The throne it sat on was an evil sort of thing, a mockery of the garden of life, of an apple tree. The throne itself was made of steel, with leaves of emerald, flowers of bone, and apples of ruby. The fire which would have destroyed any ordinary fruit left them unharmed. Besides the apples the tree was also hung with the fruits of both victory and defeat: the heads of men. They were living yet and joined their master, the king of the dead, in laughter.
The face of the creature on the throne changed sickeningly. Now covered with blood; now withered, wasted by disease and pain; now bloated by drowning or twisted by torture. He was all death and all death was met in him; and I felt very small, a sparrow in the talons of a hawk, and I understood what it meant to despair.
One of the heads spoke loudly enough for me to hear. “Hs-s-s-t, my lord.” And death inclined his face to it, where it hung among the leaves and fru
it on an iron bough.
They spoke together in low voices.
Then the Lord of the Dead laughed again. “That should do nicely,” he said. One shadow hand pointed to a place on the right of the throne, at the edge of the pit. Then he directed Gray to the left, so we stood facing each other over the fire.
“Hear now my ruling, my geas, and you—each and both—must accept it. She will be your second wife, Gray, and you will lie with her here before my throne. And you, Gwenifyr, will serve him all the remainder of your days, until I welcome you both into my realm forever. You—each and both—will have none but each other now and for whatever lifetimes you have to come.”
It was a dreadful curse. We would be bound to each other for all time. Slaves through the years, living out stunted lives together. If we tried to escape, the geas would bring us to death, and from death we would return to live again, only to be condemned to the same ghastly fate as before, world without end.
Then Gray showed what he was made of. I was in tears. Yes, truly I was, because, you see, I only half comprehended the sheer awfulness of it. But Gray met the face of nothingness, and he said, “No.”
The sound was like a crack of the lash; and indeed, a whip of fire encircled Gray’s body. When it faded, he was both burned and bleeding in a dozen places. He staggered to his knees, sobbing and crying out with pain. The fire lash cracked again. Gray screamed and screamed, in a way that made even Talorcan cringe, until Gray lay facedown in a pool of blood.

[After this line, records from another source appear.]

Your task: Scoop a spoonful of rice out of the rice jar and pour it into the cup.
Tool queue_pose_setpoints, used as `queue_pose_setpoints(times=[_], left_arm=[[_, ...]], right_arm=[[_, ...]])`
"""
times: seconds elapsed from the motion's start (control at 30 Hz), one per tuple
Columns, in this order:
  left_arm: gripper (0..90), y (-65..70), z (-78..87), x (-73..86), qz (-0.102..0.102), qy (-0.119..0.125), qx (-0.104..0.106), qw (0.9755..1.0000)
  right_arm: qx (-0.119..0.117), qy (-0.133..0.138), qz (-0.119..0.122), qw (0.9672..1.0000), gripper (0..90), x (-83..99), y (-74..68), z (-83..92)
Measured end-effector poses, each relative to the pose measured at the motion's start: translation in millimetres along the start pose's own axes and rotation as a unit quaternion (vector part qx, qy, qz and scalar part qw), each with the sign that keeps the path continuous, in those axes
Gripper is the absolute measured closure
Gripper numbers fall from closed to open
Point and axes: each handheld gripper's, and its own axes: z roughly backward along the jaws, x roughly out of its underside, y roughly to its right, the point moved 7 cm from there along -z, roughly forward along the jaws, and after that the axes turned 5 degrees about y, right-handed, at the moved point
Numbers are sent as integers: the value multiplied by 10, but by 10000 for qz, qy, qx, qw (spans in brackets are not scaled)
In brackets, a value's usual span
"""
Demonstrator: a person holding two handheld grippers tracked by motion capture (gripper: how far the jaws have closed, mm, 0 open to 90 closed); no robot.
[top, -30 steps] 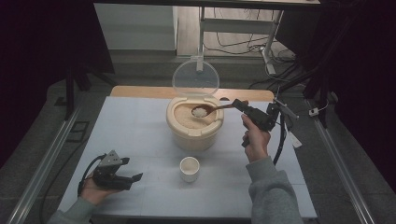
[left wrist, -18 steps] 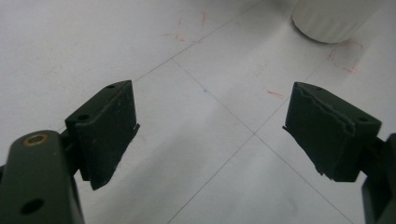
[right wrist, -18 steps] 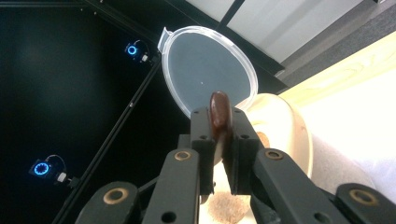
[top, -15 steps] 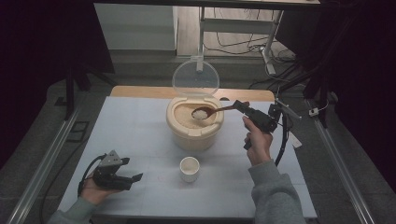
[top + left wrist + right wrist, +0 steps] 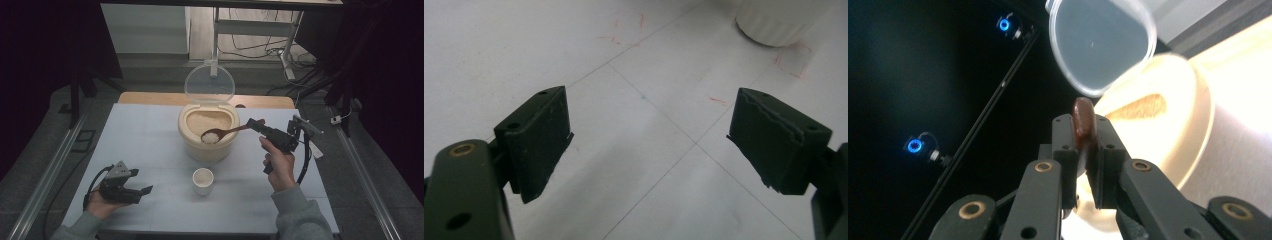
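R hand-held gripper (image 5: 256, 123) clamps spoon (image 5: 222, 134) w/ rice | over container (image 5: 208, 131)

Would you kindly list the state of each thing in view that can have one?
Rice container: open, holds rice.
Clear lid: flipped up, standing behind the opening.
Wooden spoon: loaded with rice, bowl over the container's front rim.
White cup: upright on the table, contents not discernible.
Right tool: shut on the wooden spoon handle.
Left tool: open, nothing between its jaws, low over the table.
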Motion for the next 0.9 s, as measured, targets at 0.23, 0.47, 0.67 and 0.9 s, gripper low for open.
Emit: queue_pose_setpoints(times=[0.23, 0.47, 0.67, 0.9], left_arm=[[166, 6, -1, 0, -6, -3, -2, 10000], [166, 15, -9, 1, -17, -23, -6, 10000], [166, 9, -11, 6, -12, -34, -2, 10000], [166, 9, -13, 12, -11, -39, -1, 10000]], right_arm=[[-15, -326, -3, 9995, 827, 215, 40, 64], [149, -666, 132, 9976, 826, 467, 190, 129], [349, -797, 403, 9954, 826, 540, 266, 97], [486, -911, 750, 9918, 826, 595, 272, 54]])
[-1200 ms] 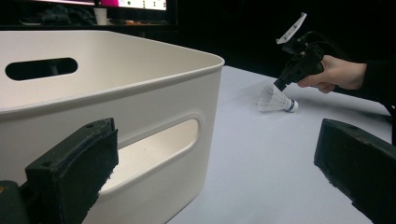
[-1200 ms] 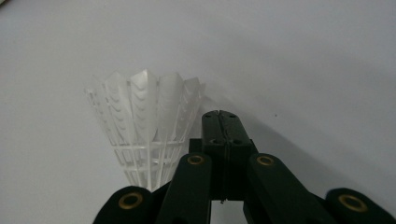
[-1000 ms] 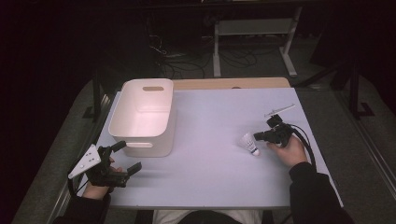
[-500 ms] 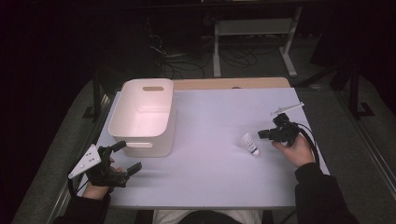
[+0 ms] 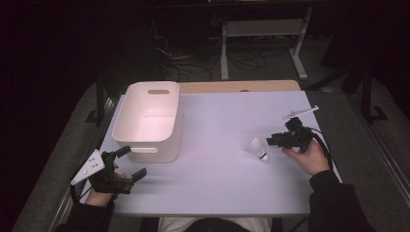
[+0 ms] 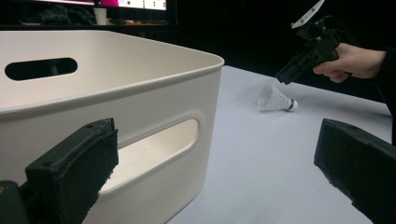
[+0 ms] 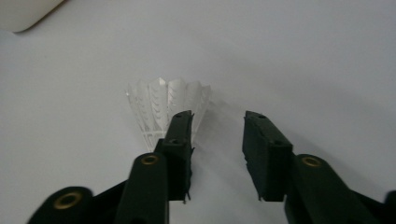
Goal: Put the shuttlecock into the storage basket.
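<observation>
Dark surroundings frame a pale worktop (image 5: 217,145) where we work with a claw in each hand. Our right claw (image 5: 270,141) hangs just above the surface, its jaws partway apart after having just been opening, with nothing pressed between them. The white shuttlecock (image 5: 257,149) lies on its side directly ahead of that claw and a little toward its left jaw, feathers pointing away and the cork end nearest the tips; in the right gripper view (image 7: 166,109) the left jaw overlaps the skirt, but we cannot tell whether it touches.

We judge this to be either a release just made or the approach for a pick. A grasp next would call for wider jaws, centred over the cork and lowered gently so the feathers are not crushed.

Our left claw (image 5: 126,163) rests wide open and empty at the near worktop edge, the cream bin (image 5: 129,123) just ahead of it, the shuttlecock well off to its right.
</observation>
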A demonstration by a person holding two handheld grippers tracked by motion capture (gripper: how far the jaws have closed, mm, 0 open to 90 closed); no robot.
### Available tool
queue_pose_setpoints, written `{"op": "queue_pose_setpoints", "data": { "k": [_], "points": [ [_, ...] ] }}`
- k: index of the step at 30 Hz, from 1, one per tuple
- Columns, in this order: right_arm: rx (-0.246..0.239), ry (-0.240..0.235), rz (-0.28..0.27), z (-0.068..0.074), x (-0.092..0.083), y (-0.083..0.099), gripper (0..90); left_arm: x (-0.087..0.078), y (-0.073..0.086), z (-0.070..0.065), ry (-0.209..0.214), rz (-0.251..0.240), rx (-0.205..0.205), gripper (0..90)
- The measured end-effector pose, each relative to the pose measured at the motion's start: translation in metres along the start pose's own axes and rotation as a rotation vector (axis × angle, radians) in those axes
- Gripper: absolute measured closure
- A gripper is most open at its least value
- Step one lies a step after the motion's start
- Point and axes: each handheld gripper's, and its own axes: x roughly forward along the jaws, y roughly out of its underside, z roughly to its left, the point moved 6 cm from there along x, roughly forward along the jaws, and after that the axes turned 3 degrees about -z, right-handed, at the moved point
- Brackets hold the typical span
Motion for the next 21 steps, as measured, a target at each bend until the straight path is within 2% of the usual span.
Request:
{"op": "queue_pose_setpoints", "data": {
  "k": [4,6,7,9,11,12,13,16,17,21],
  "points": [
    [-0.014,0.008,-0.005,0.0015,-0.0014,0.0001,50.6,0.0000,0.0000,-0.0001,0.000,0.000,0.000,0.0],
    [-0.011,0.011,-0.007,0.0020,-0.0021,-0.0001,50.6,0.0000,0.0000,-0.0001,0.000,0.000,0.000,0.0],
    [-0.004,0.012,-0.014,0.0034,-0.0041,-0.0008,41.2,0.0000,0.0000,-0.0001,0.000,0.000,0.000,0.0],
    [-0.001,0.014,-0.018,0.0036,-0.0047,-0.0012,38.4,0.0000,0.0000,-0.0001,0.000,0.000,0.000,0.0],
    [0.004,0.006,-0.018,0.0043,-0.0058,-0.0013,30.0,0.0000,0.0000,-0.0001,0.000,0.000,0.000,0.0],
    [-0.001,0.003,-0.013,0.0050,-0.0061,-0.0008,19.0,0.0000,0.0000,-0.0001,0.000,0.000,0.001,0.0],
    [-0.004,0.003,-0.011,0.0053,-0.0060,-0.0005,14.6,0.0000,0.0000,-0.0001,0.000,0.000,0.000,0.0],
    [-0.011,0.006,-0.007,0.0056,-0.0058,0.0000,11.5,0.0000,0.0000,-0.0002,0.000,0.000,0.001,0.0],
    [-0.023,0.005,-0.005,0.0076,-0.0051,0.0011,0.0,0.0000,0.0000,-0.0002,0.000,0.000,0.001,0.0],
    [-0.026,0.004,-0.006,0.0093,-0.0048,0.0008,0.0,0.0000,0.0000,-0.0002,0.000,0.000,0.001,0.0]
  ]
}}
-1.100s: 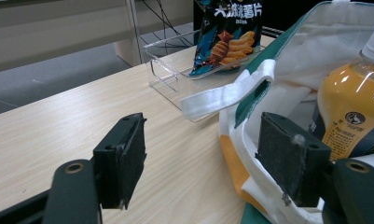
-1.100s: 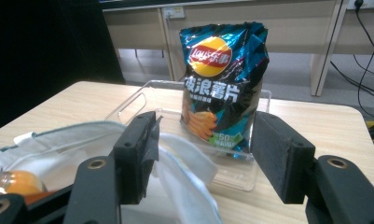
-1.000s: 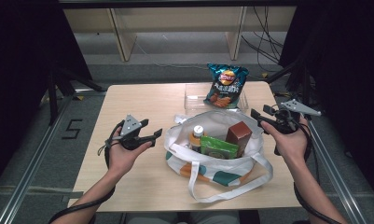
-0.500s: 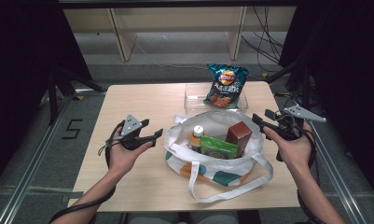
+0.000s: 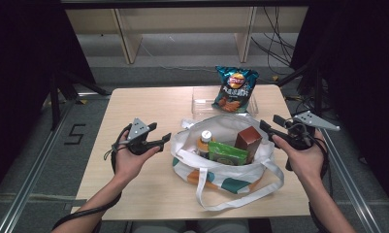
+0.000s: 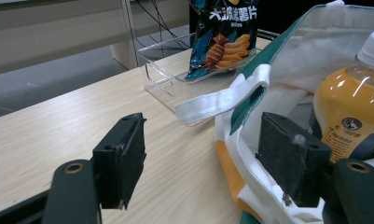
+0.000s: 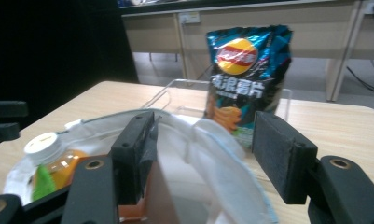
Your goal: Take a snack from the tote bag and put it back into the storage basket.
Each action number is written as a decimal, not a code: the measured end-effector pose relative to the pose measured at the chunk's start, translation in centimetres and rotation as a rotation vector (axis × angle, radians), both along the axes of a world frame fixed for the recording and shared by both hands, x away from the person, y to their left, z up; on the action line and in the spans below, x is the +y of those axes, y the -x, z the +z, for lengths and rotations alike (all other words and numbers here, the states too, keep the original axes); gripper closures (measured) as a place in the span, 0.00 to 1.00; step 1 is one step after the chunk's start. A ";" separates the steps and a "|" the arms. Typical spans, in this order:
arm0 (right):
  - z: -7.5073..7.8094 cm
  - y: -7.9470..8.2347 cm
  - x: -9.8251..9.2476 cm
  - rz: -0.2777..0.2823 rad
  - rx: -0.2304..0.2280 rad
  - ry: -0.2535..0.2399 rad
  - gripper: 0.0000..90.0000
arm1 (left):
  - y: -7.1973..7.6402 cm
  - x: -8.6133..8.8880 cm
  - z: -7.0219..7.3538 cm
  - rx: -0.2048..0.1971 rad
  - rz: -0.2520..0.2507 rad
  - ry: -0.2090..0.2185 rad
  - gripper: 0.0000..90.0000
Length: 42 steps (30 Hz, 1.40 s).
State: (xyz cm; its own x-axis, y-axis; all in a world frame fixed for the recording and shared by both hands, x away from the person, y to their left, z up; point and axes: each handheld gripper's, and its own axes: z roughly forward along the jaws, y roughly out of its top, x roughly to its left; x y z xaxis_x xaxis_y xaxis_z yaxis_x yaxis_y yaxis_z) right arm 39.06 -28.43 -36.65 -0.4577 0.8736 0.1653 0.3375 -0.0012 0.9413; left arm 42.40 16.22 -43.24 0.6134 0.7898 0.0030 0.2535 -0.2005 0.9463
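Grippers flank a white tote bag [image 5: 221, 165] near the table's [image 5: 148, 104] middle: left gripper [image 5: 155, 138] and right gripper [image 5: 272, 127], both jaws spread, empty. Inside stand an orange juice bottle [image 5: 205, 141], brown carton [image 5: 247, 141], green packet [image 5: 227, 154]. Farther off, a chip bag [image 5: 234, 89] leans in a clear tray [image 5: 200, 103].

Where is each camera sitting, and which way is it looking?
High view: sits above the person's side, looks forward and down on the table; both forearms, the left gripper and right gripper show.
Left gripper view: rides the left gripper, looks past its open jaws at the tote bag and orange bottle.
Right gripper view: rides the right gripper, looks over the bag's rim; its own jaws show.
Shared: all three see the chips bag standing in the clear tray.
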 end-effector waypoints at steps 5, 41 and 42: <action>0.0 0.5 0.7 0.031 -0.023 0.008 0.44 | 0.0 -0.1 0.2 -0.004 0.004 -0.007 0.35; -2.0 1.3 4.5 0.113 0.029 0.068 0.26 | 0.1 0.1 0.2 -0.004 0.009 -0.008 0.35; -2.2 1.1 4.5 0.116 0.008 0.073 0.26 | 0.2 0.1 0.2 -0.005 0.008 -0.009 0.35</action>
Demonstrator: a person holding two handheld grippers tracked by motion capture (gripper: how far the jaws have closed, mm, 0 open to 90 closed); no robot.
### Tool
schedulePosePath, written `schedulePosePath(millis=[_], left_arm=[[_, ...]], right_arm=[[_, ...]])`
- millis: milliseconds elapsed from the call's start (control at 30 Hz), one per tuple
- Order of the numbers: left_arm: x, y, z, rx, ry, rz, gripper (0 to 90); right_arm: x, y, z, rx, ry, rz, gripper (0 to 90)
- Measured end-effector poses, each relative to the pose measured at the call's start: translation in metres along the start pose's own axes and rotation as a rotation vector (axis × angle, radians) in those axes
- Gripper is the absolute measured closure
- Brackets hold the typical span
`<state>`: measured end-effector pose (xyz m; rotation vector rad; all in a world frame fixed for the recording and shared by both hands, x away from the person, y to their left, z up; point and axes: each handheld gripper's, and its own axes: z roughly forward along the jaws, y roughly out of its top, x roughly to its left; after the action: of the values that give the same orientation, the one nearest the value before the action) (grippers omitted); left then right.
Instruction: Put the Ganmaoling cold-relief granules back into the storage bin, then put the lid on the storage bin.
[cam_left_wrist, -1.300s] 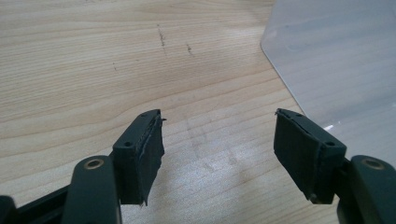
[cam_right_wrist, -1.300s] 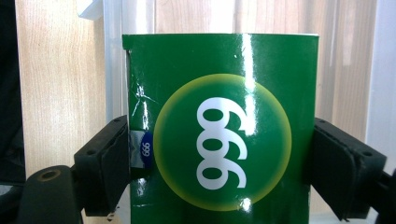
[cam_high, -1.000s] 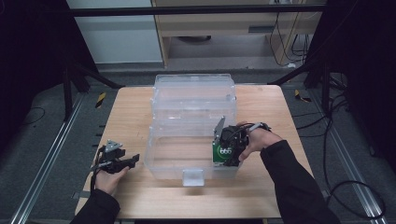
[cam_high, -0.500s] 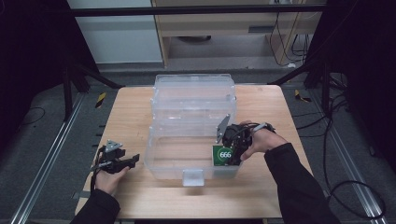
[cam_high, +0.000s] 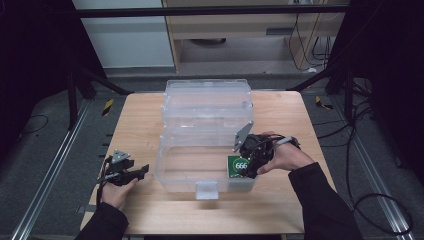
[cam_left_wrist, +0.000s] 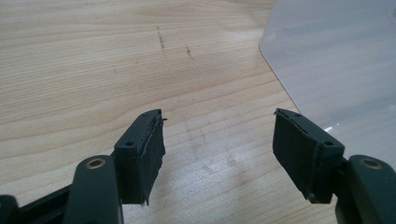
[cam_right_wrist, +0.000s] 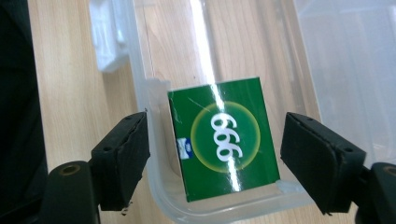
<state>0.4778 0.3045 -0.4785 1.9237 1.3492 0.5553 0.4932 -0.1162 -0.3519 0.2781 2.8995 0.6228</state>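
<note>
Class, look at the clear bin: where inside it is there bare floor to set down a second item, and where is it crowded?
The clear bin is bare from its left wall to the green box. Its right near corner is crowded: the box lies there, with the right gripper above it.

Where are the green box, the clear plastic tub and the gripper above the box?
green box (cam_right_wrist: 223, 138), right gripper view, printed top face.
clear plastic tub (cam_high: 206, 190), high view, front latch.
right gripper (cam_high: 248, 162), high view, between its fingertips.
</note>
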Motion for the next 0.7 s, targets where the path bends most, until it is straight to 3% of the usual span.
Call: schedulePosePath(millis=[267, 500, 700], left_arm=[[0.0, 0.0, -0.001, -0.011, -0.003, -0.002, 35.4], [0.002, 0.001, -0.002, -0.017, -0.005, -0.008, 36.9], [0.001, 0.001, -0.003, -0.021, -0.011, -0.01, 38.1]], right_arm=[[0.013, 0.011, 0.0, -0.067, -0.001, 0.002, 26.9], [0.019, 0.019, 0.01, -0.065, 0.009, 0.044, 27.7], [0.022, 0.022, 0.016, -0.074, 0.031, 0.048, 29.4]])
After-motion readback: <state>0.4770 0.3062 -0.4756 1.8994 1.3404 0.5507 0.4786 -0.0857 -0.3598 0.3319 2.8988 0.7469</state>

I watched as he struggled to his knees. I saw what remained of his clothing was drenched with blood, and one eye was gone, sucked out by the lash.
I screamed, and for a moment I felt myself surrender to the horror I felt. “No! No! Stop! I’ll do whatever you want, only don’t hurt him anymore.”
“See.” Death laughed again. “See, little one, how easily you break? Now.” He gestured toward Gray. “Come around to the front of my throne and consummate your marriage.”